## PROBLEM REQUIREMENTS
Report the number of lines in the material below that contain "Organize", without any other words.
════════
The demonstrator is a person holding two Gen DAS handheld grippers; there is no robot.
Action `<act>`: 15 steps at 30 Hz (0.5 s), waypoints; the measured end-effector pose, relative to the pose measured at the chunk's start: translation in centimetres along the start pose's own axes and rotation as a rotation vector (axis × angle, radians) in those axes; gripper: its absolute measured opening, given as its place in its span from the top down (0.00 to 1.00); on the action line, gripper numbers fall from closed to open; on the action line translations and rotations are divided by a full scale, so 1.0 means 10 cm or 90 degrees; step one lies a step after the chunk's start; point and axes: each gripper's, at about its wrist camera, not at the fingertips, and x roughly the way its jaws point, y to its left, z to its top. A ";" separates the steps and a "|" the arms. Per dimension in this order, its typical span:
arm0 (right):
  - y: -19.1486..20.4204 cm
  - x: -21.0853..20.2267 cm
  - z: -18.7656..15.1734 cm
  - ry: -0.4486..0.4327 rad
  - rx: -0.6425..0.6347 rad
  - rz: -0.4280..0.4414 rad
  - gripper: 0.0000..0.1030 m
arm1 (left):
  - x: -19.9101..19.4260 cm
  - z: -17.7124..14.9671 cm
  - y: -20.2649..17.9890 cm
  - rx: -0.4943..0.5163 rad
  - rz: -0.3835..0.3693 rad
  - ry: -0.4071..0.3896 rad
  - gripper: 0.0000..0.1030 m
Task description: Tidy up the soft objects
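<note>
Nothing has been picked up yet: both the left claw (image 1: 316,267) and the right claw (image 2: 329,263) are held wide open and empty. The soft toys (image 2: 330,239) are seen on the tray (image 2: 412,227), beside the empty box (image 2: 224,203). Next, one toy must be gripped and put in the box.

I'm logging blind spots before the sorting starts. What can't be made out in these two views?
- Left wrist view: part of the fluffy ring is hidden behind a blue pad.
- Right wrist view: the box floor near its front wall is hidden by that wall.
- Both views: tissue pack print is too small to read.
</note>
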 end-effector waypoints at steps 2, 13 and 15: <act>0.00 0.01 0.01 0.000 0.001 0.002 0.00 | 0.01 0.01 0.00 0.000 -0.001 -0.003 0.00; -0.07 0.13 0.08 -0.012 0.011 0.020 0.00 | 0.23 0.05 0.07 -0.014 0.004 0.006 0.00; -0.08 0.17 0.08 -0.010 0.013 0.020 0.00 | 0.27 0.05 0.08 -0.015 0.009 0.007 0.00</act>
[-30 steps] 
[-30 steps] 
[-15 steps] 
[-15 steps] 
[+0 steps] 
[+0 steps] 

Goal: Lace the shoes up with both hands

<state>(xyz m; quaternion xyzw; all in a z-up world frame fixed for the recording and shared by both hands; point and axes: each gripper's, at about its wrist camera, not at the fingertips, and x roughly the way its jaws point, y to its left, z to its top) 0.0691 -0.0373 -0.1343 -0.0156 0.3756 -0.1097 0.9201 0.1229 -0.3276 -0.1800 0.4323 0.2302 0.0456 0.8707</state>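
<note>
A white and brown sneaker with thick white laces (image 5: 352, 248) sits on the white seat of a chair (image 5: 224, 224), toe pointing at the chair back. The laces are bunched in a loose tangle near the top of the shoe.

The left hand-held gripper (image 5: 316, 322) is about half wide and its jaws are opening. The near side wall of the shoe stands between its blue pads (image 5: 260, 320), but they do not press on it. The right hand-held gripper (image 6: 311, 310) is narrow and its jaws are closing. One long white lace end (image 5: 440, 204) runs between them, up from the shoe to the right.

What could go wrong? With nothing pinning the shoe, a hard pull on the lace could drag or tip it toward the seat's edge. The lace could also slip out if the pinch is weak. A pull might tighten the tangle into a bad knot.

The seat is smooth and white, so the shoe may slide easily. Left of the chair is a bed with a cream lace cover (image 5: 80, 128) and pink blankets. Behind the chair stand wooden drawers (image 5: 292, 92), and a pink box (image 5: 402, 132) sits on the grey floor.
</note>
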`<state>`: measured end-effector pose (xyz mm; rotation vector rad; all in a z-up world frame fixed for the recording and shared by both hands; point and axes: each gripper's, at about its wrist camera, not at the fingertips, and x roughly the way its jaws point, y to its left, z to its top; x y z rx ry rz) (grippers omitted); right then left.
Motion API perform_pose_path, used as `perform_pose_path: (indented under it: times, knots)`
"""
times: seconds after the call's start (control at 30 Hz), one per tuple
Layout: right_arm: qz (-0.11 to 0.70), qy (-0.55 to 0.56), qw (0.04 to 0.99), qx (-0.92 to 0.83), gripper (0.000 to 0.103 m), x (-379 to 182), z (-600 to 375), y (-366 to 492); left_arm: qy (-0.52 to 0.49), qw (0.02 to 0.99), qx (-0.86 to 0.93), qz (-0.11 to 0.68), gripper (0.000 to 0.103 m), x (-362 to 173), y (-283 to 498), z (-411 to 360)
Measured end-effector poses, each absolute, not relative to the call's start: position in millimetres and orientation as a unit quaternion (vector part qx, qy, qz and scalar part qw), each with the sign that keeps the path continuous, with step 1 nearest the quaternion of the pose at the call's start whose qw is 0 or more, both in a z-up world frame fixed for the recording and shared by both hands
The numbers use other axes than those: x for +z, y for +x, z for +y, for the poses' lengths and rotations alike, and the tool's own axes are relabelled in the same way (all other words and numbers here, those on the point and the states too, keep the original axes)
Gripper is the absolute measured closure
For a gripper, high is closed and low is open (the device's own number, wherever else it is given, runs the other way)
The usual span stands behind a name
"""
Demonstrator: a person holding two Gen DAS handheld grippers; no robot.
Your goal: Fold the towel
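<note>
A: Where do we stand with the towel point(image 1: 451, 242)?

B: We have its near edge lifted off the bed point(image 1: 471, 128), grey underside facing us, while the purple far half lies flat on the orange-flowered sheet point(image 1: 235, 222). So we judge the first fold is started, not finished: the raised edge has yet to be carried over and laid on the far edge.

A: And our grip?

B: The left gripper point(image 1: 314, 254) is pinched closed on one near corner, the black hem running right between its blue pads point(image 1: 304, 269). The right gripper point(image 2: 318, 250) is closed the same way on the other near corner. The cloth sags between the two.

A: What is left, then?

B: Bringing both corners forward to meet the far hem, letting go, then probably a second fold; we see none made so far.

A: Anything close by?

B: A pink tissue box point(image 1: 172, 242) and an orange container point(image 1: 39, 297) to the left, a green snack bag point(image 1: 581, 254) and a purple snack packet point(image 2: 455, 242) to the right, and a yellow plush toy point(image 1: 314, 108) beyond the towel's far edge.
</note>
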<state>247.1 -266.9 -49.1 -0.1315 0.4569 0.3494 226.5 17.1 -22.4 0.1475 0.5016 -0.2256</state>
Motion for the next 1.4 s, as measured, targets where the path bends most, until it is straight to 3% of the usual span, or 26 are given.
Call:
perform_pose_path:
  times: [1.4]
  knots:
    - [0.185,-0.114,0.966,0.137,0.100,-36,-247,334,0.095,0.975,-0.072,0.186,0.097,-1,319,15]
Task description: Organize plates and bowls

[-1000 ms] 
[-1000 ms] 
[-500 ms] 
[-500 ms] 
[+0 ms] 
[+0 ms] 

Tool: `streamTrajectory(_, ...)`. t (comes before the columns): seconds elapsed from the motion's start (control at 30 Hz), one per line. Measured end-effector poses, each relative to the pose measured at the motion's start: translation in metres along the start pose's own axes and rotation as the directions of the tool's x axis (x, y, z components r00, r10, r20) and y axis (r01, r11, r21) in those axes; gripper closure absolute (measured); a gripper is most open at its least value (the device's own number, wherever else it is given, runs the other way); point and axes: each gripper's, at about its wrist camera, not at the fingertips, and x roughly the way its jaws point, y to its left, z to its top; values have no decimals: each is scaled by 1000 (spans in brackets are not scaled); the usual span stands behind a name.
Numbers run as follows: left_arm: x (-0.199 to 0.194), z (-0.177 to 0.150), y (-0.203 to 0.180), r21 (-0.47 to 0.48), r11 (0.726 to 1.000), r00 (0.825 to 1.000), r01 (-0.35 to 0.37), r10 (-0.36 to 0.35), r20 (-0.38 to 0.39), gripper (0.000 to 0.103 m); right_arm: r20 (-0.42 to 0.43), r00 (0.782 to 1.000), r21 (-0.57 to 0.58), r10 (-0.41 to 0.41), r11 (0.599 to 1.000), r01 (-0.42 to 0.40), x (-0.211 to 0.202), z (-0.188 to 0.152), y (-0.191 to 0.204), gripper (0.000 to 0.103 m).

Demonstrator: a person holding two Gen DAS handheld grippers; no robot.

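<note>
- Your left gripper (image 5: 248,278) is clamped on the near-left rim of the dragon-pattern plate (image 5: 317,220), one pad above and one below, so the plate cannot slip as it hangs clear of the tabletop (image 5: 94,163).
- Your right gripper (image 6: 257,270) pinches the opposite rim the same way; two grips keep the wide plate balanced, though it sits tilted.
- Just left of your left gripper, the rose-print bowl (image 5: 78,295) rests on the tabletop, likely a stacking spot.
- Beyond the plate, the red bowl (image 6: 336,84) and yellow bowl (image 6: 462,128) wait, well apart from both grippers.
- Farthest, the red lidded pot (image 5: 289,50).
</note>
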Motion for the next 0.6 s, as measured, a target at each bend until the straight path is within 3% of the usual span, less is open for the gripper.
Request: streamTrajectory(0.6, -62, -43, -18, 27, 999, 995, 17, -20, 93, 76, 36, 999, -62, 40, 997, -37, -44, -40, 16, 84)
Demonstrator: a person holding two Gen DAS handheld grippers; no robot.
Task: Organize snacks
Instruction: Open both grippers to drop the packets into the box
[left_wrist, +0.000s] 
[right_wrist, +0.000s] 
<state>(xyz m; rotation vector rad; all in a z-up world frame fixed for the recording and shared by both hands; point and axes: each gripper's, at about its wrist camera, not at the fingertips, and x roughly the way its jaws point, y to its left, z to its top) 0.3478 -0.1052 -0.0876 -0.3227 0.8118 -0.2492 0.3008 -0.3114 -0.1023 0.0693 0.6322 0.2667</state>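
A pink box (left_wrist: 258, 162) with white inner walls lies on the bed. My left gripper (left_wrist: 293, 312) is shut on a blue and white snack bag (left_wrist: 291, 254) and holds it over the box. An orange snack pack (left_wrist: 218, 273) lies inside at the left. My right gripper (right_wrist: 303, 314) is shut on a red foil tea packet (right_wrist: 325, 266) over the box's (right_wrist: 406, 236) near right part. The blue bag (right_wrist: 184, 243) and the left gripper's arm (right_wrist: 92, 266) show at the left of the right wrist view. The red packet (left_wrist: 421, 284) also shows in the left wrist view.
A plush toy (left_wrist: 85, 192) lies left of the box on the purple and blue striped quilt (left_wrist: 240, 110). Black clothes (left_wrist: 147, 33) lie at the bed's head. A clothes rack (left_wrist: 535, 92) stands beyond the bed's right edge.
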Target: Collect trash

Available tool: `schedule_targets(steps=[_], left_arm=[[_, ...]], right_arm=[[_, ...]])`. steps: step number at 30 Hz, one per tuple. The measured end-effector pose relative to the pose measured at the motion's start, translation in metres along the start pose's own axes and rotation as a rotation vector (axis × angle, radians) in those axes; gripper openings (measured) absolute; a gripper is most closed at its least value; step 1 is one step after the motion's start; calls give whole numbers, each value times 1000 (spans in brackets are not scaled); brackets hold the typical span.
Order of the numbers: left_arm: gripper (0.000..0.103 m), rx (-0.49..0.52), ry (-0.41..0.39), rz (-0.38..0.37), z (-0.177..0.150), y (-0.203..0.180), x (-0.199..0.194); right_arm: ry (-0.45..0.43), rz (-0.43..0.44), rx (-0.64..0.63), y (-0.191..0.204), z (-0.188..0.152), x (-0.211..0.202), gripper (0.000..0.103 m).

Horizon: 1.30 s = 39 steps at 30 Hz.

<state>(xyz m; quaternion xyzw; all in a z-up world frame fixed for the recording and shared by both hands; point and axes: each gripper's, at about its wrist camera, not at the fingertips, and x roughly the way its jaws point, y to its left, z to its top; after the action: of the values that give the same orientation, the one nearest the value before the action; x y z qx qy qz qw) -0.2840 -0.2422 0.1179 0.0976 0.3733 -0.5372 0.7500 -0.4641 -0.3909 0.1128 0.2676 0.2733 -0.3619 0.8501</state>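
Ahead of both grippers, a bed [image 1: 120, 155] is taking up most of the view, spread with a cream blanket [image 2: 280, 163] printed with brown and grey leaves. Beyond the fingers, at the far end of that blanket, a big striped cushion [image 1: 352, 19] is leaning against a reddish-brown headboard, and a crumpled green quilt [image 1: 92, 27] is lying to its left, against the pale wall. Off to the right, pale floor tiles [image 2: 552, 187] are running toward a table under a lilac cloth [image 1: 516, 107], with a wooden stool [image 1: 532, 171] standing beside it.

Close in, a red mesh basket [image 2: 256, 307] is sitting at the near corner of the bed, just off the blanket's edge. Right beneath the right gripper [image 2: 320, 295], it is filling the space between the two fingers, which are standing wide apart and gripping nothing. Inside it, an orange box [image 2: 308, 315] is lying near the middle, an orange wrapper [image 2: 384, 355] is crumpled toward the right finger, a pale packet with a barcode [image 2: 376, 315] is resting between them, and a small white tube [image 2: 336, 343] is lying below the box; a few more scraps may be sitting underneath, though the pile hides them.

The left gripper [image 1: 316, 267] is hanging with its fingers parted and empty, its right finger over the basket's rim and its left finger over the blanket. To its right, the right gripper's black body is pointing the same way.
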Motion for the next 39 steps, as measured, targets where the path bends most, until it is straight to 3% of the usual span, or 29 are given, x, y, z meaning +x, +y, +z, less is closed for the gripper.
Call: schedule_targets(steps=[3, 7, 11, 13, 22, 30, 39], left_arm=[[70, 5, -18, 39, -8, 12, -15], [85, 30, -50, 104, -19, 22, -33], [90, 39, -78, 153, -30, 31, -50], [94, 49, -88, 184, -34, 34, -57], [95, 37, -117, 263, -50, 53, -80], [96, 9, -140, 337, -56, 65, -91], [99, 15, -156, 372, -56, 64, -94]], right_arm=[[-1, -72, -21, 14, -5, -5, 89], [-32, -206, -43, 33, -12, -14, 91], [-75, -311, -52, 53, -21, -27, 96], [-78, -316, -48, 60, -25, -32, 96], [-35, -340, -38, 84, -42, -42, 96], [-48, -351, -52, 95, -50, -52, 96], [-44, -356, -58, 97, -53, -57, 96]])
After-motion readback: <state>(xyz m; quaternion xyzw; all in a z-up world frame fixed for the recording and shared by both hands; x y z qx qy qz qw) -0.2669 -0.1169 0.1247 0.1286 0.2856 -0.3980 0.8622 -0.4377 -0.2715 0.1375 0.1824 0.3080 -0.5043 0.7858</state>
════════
## EXERCISE SOLUTION
2